Senteney deflected the attention away from the coaching matchups.

“I think it was about our kids and our program and they were about their kids and their program,” Senteney said. “I was very proud of Santa Fe Indian in that they competed very well and I would expect nothing less from a Zack Cole team.”

If anybody would know that, it would be Senteney. He and Cole were assistants under Ben Gomez while at Capital from 2003-2009, where they helped the Jaguars to a Class AAAA state championship and two runner-up finishes. But it’s also the place where this Capital reunion took an awkward turn.

After a disappointing 16-14 record in 2008-09, Gomez let Senteney go a week after the season and moved Cole into Senteney’s top assistant post. That move lasted all of one week, when Gomez was fired. Cole and Senteney applied for the opening, and Senteney was hired.

Cole spent time at Los Alamos and Northern New Mexico College before being hired in May at SFIS to take over a program that went 0-27 a season ago. He brought Gomez with him as his top assistant, as well as Chris Lamoreaux, who played on the 2004 championship team and was an assistant under Senteney for two seasons.

Hence, the awkwardness.

But all of that went out the window once the Jaguars (1-0) won the tipoff. They proceeded to hit their first four shots to take a 13-7 lead after Christian Martinez’s 3-pointer with 4 minutes, 53 seconds left in the opening quarter.

That was a part of a 17-3 run that gave Capital a 25-10 lead by the end of the quarter and marked some of their best basketball of the night. Martinez had three assists during that stretch and senior forward Mike Lopez had a couple more as the Jaguars showed great rapport, the kind that makes them a contender in AAAA.
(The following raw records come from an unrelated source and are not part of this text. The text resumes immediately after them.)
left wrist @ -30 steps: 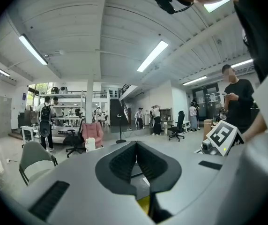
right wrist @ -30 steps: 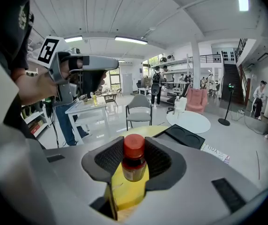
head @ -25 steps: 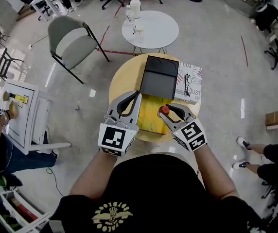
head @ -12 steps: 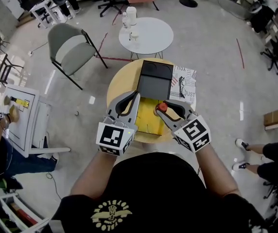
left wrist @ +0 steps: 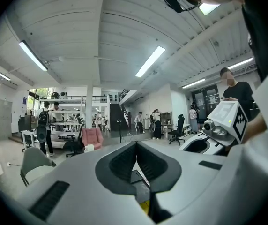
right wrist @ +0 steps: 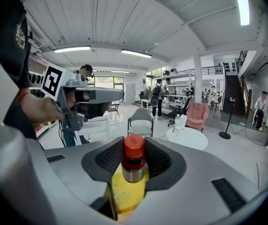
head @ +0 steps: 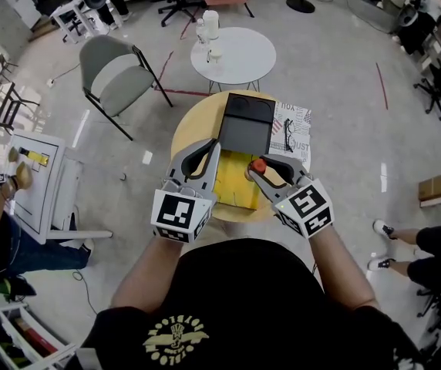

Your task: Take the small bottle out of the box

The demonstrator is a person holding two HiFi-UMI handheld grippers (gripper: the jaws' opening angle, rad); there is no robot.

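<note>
Overhead, only the red cap of the small bottle (head: 259, 165) shows, at centre frame over the open yellow box (head: 232, 185) on the round desk (head: 188, 133). The right hand-held gripper (right wrist: 134, 159) view shows its jaws clamping the bottle's brown body. The left hand-held gripper (left wrist: 136, 162) view shows jaws together, empty.

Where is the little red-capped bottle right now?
Head view, just right of centre: the red-capped bottle is clamped in the right hand-held gripper, over the yellow box on the round wooden table.
</note>
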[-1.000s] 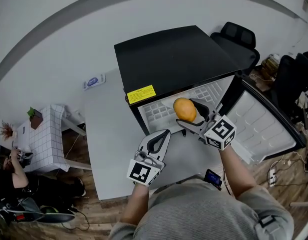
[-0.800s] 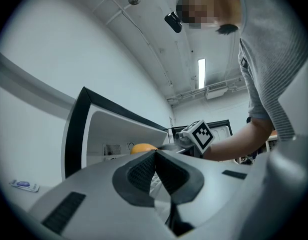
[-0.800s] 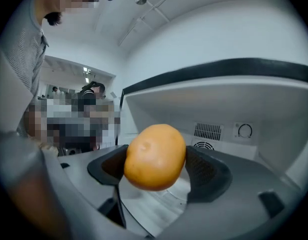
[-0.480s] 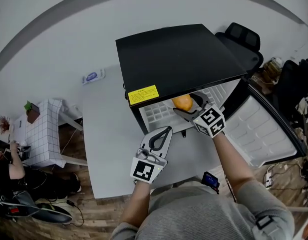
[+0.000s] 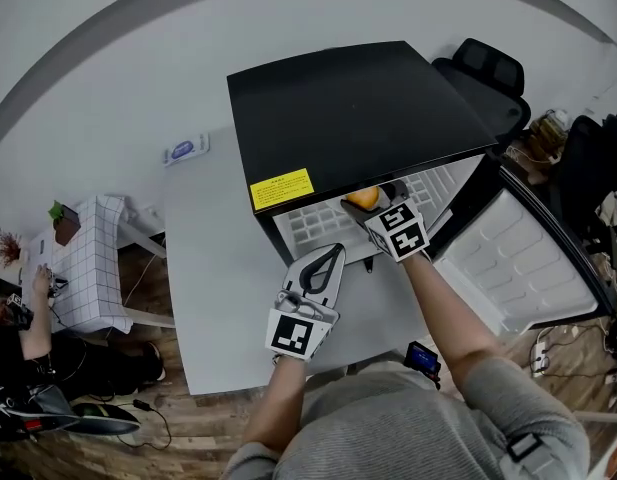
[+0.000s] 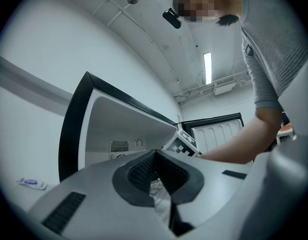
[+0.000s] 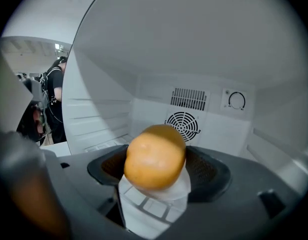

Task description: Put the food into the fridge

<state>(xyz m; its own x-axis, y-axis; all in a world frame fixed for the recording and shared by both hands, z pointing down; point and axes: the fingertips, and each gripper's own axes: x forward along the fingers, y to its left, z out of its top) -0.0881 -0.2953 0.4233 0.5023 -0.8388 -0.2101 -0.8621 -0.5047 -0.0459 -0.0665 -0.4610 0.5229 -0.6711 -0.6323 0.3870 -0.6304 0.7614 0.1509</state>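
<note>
1. Right gripper view: clamps an orange fruit (image 7: 154,156) between the right gripper (image 5: 376,204) jaws, inside the open fridge (image 5: 348,108), before the round fan grille (image 7: 182,125).
2. Looks nearly round, slightly taller than wide, top tipped right; long axis otherwise unclear.
3. Head view: reaches just under the black fridge top.
4. Left gripper view: holds nothing in the left gripper (image 6: 156,164), jaws pressed together, outside the fridge.

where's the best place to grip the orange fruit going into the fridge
Across its widest middle, a jaw on each side, coming in from the open front of the fridge. The orange fruit is round and smooth, so an off-centre hold would likely slip. The right claw grips it that way now.
</note>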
“We’ve just been playing hard and playing unselfish,” Martinez said. “It’s been like this since the summer and even before that.”

But the Braves made a short run to open the second quarter, thanks to some smart strategy handed to them by their coaches. Within the opening moments of the second, Lopez and 6-foot-5 center Taylor Martinez picked up their second and third fouls, respectively. Both sat on the bench for the rest of the half.

SFIS struck quickly with a pair of free throws from Justin Aguino and a 3-pointer by Leewayne Nieto to trim the margin to 25-15 at 6:36 of the quarter. It was one of the small victories the Braves could take away with them.

“It’s mindset we want to change with our boys,” Cole said. “You have to play basketball and you have to be the aggressor, you can’t be the aggressed. It was nice to see there for those few minutes, and they went right at them. They had that attack mode button.”

So did Capital, though, and it’s much more polished. The Jaguars used a small lineup to push the tempo and unsettled the Braves. Capital managed four steals during an 18-7 run that upped the margin to 43-23 on Michael Sanders layup with 1:19 left.

“Our small lineup did well, especially with on-the-ball pressure,” Senteney said. “They sure did seem to like it and it’s one of those keys — to get the running game going because you jump on teams and keep them off-balance.”